Every line from the beginning of the data through the line containing "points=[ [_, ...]" should be reproduced exactly, and no further lines should be output.

++++ INFORMATION SHOWN

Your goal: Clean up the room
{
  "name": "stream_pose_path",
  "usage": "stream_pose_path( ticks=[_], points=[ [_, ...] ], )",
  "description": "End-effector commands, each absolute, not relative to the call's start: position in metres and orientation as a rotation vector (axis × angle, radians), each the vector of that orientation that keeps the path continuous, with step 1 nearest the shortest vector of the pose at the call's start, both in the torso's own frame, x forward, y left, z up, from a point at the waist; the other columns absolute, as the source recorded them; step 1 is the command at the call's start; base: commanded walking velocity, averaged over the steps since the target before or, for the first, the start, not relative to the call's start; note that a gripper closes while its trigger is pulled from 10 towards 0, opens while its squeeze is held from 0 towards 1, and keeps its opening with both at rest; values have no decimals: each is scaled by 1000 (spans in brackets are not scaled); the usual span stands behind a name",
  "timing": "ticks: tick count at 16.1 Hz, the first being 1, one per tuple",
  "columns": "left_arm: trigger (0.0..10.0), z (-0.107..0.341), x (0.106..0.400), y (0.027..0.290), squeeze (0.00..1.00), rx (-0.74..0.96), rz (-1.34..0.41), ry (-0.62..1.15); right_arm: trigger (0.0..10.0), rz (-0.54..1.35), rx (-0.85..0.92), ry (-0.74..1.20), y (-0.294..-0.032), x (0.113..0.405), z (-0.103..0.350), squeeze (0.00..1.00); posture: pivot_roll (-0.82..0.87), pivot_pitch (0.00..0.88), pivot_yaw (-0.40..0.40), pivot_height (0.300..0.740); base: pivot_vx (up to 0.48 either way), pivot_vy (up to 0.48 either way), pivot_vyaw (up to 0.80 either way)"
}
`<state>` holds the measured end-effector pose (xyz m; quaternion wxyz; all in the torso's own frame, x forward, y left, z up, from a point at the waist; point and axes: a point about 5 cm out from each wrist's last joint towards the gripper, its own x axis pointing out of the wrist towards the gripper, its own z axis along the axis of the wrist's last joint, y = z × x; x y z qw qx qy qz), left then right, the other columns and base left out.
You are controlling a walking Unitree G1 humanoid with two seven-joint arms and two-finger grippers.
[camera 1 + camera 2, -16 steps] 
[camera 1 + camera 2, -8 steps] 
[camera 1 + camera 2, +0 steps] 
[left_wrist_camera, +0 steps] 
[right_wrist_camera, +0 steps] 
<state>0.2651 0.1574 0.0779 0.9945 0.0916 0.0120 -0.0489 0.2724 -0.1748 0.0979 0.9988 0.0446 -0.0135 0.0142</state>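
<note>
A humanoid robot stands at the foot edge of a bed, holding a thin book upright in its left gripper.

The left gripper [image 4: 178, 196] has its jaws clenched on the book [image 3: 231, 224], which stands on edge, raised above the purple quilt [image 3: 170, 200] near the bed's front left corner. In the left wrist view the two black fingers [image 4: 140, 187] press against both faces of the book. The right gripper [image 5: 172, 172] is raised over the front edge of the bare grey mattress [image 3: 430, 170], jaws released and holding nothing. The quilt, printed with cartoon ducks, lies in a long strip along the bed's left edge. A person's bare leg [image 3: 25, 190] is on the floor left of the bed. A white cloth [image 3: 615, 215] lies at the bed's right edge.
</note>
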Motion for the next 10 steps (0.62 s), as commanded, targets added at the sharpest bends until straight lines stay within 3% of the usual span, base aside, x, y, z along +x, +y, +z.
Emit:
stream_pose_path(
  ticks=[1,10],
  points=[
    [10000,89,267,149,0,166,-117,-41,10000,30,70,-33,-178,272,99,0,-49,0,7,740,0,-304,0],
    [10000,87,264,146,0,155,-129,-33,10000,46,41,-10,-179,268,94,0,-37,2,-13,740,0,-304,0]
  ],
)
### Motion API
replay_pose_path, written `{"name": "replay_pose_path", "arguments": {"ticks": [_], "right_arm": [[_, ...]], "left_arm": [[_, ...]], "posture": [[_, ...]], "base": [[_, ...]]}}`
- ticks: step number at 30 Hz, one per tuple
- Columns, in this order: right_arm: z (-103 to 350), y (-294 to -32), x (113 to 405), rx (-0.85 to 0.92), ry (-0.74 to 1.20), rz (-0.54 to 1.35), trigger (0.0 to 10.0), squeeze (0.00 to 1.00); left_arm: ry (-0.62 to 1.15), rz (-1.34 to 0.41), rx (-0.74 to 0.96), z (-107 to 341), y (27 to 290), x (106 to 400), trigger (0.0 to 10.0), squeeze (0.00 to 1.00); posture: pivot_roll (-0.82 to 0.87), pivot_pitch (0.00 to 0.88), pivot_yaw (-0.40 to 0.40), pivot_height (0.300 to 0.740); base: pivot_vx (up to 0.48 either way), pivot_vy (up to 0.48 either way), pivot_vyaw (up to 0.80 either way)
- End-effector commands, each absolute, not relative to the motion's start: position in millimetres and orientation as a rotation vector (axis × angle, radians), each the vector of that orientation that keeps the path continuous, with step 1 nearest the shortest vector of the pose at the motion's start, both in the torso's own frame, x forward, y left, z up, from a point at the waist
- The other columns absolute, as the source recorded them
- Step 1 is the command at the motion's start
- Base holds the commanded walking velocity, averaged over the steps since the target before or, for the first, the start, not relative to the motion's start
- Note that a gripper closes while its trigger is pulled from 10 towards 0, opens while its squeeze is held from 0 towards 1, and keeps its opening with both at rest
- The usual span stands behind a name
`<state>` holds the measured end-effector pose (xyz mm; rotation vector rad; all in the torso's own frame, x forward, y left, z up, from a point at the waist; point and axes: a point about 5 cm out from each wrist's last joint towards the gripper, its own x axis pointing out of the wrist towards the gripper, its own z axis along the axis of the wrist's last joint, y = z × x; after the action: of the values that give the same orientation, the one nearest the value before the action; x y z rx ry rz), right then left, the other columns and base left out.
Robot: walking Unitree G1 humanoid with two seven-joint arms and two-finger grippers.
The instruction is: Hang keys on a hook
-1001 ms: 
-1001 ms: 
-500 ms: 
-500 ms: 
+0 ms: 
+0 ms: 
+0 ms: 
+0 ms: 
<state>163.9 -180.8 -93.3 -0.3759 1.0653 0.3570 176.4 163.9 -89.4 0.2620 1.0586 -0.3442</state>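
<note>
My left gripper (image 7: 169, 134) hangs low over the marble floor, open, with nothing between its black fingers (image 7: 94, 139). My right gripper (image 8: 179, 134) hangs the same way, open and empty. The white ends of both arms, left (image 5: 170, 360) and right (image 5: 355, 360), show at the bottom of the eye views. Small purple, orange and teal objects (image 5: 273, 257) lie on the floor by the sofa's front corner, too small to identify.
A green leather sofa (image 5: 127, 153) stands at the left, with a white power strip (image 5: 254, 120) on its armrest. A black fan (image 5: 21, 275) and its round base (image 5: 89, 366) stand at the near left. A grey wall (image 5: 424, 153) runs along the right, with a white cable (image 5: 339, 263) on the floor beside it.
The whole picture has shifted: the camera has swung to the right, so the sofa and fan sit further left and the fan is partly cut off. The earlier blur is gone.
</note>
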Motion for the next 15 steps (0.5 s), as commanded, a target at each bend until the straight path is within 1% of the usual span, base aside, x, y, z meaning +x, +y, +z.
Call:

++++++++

▶ [TASK ANSWER]:
Your goal: Clean up the room
{
  "name": "stream_pose_path",
  "usage": "stream_pose_path( ticks=[_], points=[ [_, ...] ], )",

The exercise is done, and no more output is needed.